A Symmetric Inflation Objective
An inflation objective that is symmetric conveys to the public that the FOMC will not overreact to a modest overshoot of inflation. The Committee emphasizes its commitment to 2% inflation in the longer run, but inflation will sometimes be above and sometimes be below, 2%. Indeed, a number of policymakers said they would be comfortable with a modest overshoot of 2%. This is consistent with Powell’s emphasis that the Committee should not overreact to such a modest overshoot.
Uncertainty about How Low the NAIRU Is
Powell has emphasized the uncertainty about the NAIRU, but always in the context of uncertainty about how low the NAIRU might be: to the point, in our view, that he entertains the possibility that it might be as low as 3½%. This uncertainty about how low the NAIRU might be is shared by many of his colleagues. For that reason, Powell has emphasized that we should let the data inform how low the NAIRU is. This is another reason why many on the Committee want to be cautious in responding aggressively
Modestly Leaning Against Inflation Above 2%
Another way of keeping inflation expectations anchored at 2% is to move the fund’s rate only modestly above the neutral rate (into a moderately restrictive position). By doing this, the FOMC would be leaning against the overshoot of the inflation rate. But this modest reaction would not be intended to force a quick return of inflation back down to 2%. After all, action is more powerful than talk!
Risk-Management and History-Dependent Policy
Which is the FOMC more worried about more, inflation modestly above the objective or a recession? Clearly, a recession. While Powell recently said he sees risks to inflation as balanced, he added that he was a little more worried about inflation being below 2% than above.
Recent history will affect FOMC decisions. The economy has experienced a long period during which inflation was below 2%. Policymakers are not deliberately engineering inflation above their objective. But they are unlikely to resist (and some would even applaud) an inflation rate modestly above 2%. Not quite a price-level targeting, but more tolerant of inflation above 2% for a while. They are much more worried about the possibility of overly tight monetary policy precipitating a recession. Given that the previous recession was so damaging and the challenge of providing sufficient stimulus at the effective lower bound, the Committee is likely to prioritize keeping the expansion going a little longer.
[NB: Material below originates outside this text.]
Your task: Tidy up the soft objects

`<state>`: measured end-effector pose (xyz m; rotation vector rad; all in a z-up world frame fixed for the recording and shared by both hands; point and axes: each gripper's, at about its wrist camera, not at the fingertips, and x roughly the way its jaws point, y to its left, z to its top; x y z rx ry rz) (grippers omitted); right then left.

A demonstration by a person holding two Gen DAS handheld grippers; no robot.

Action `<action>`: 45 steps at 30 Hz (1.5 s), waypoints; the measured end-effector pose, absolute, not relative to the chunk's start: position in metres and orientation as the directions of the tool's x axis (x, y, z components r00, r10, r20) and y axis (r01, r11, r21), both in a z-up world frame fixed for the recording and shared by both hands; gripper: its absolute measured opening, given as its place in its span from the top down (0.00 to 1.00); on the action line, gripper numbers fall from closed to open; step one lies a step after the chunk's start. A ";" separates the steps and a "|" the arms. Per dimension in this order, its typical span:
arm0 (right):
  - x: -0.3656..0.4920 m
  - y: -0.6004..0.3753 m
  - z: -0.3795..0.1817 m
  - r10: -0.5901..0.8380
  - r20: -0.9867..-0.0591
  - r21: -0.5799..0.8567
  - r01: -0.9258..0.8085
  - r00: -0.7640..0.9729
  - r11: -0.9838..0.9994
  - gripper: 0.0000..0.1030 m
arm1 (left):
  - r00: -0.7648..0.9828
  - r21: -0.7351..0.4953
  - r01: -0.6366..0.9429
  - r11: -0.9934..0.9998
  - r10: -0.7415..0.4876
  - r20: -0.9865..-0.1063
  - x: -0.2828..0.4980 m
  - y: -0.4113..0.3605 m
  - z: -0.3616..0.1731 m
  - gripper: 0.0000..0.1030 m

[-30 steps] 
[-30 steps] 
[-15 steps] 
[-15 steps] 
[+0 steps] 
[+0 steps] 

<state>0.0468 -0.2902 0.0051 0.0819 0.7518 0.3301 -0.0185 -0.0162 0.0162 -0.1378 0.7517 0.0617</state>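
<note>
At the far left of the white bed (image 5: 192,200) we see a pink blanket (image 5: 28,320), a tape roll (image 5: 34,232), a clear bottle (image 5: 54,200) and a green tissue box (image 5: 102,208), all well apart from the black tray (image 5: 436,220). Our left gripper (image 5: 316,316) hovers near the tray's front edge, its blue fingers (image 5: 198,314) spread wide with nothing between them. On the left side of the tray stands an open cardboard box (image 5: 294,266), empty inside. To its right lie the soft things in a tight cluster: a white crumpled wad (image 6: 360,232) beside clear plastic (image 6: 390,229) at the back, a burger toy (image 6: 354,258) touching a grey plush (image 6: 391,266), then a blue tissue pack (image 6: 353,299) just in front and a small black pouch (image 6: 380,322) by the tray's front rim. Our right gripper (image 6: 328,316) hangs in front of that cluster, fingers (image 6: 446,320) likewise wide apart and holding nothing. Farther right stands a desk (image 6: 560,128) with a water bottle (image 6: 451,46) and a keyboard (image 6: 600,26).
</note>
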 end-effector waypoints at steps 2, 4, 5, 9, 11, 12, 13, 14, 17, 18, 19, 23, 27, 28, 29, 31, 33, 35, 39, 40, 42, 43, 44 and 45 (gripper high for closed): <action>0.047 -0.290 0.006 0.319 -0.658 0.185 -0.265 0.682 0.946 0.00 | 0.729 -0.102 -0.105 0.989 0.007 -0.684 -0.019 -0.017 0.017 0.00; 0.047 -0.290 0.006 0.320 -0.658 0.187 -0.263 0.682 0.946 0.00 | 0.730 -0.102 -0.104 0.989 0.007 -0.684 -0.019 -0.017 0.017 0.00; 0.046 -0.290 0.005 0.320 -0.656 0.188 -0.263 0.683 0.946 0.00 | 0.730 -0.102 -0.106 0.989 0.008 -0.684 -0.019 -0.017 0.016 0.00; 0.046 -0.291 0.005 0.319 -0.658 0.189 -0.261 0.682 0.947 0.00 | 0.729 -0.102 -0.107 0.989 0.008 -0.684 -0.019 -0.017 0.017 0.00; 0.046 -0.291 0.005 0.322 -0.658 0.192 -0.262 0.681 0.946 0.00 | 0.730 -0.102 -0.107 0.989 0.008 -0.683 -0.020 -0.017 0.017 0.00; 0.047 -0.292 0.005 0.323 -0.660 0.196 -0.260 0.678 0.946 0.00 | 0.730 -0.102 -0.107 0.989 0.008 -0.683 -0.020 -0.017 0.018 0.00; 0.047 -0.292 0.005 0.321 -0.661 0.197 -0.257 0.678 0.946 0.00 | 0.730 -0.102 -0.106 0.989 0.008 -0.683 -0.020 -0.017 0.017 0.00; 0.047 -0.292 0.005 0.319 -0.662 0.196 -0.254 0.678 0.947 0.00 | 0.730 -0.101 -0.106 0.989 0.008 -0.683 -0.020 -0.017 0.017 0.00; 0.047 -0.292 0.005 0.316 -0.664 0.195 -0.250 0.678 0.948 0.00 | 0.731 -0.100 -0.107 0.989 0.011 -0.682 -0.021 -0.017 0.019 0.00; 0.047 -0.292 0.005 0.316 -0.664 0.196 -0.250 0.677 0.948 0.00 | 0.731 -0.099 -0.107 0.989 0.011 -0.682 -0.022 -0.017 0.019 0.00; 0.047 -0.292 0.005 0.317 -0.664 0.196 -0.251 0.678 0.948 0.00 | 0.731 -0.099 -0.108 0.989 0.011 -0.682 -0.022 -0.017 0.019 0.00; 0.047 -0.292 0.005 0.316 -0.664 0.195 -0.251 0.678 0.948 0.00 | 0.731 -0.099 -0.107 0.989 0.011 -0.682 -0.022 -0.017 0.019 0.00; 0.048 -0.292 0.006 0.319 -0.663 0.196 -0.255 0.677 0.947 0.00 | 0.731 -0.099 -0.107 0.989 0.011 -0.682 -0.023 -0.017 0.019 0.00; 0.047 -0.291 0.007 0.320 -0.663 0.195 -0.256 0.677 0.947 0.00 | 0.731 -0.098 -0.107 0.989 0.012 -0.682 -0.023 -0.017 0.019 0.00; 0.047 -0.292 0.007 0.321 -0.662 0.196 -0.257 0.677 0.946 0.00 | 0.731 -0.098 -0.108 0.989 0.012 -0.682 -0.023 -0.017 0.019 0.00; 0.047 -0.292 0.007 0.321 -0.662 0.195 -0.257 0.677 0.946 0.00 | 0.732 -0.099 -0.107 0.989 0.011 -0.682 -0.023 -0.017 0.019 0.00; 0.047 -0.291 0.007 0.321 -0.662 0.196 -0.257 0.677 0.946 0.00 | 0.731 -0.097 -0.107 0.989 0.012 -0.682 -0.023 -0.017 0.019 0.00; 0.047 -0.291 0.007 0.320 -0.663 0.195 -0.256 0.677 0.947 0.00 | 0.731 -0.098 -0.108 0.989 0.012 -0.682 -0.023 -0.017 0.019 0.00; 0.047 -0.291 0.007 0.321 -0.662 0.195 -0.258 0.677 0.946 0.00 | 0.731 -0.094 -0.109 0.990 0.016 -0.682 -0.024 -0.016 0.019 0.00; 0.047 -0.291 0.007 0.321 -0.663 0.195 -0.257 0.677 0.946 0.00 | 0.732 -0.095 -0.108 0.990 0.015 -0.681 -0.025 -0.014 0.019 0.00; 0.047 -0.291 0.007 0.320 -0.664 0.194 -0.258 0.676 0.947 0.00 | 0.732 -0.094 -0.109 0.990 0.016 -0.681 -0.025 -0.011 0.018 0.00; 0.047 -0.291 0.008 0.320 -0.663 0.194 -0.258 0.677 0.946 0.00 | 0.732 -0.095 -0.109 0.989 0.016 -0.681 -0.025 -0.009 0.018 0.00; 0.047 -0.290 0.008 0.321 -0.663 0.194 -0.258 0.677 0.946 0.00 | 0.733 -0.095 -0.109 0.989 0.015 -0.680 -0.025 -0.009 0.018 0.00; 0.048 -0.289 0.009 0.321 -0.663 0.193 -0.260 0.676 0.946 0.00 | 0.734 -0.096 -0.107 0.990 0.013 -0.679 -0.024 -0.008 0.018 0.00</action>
Historical regularities nevertheless do point to the recession probability rising in 2019 and 2020. Corroborating factors include a likely inversion of the yield curve, the fund’s rate rising above its neutral level, and an unemployment rate well below the NAIRU. Indeed, the Committee sees its own actions as creating recession risk. This will create angst within the Committee and reinforce the caution about raising rates after reaching neutral.
Our forecast also shows what appears to be a very favorable outcome in 2020. We show the unemployment rate stabilizing at 3½% as growth slows to trend in 2020 and inflation is on a very gradual rising trend (2¼% in 2020). But there is a hint of troubles ahead. Growth is on a steadily declining trajectory at this point, with fiscal stimulus behind us and the economy still adjusting to tighter monetary policy.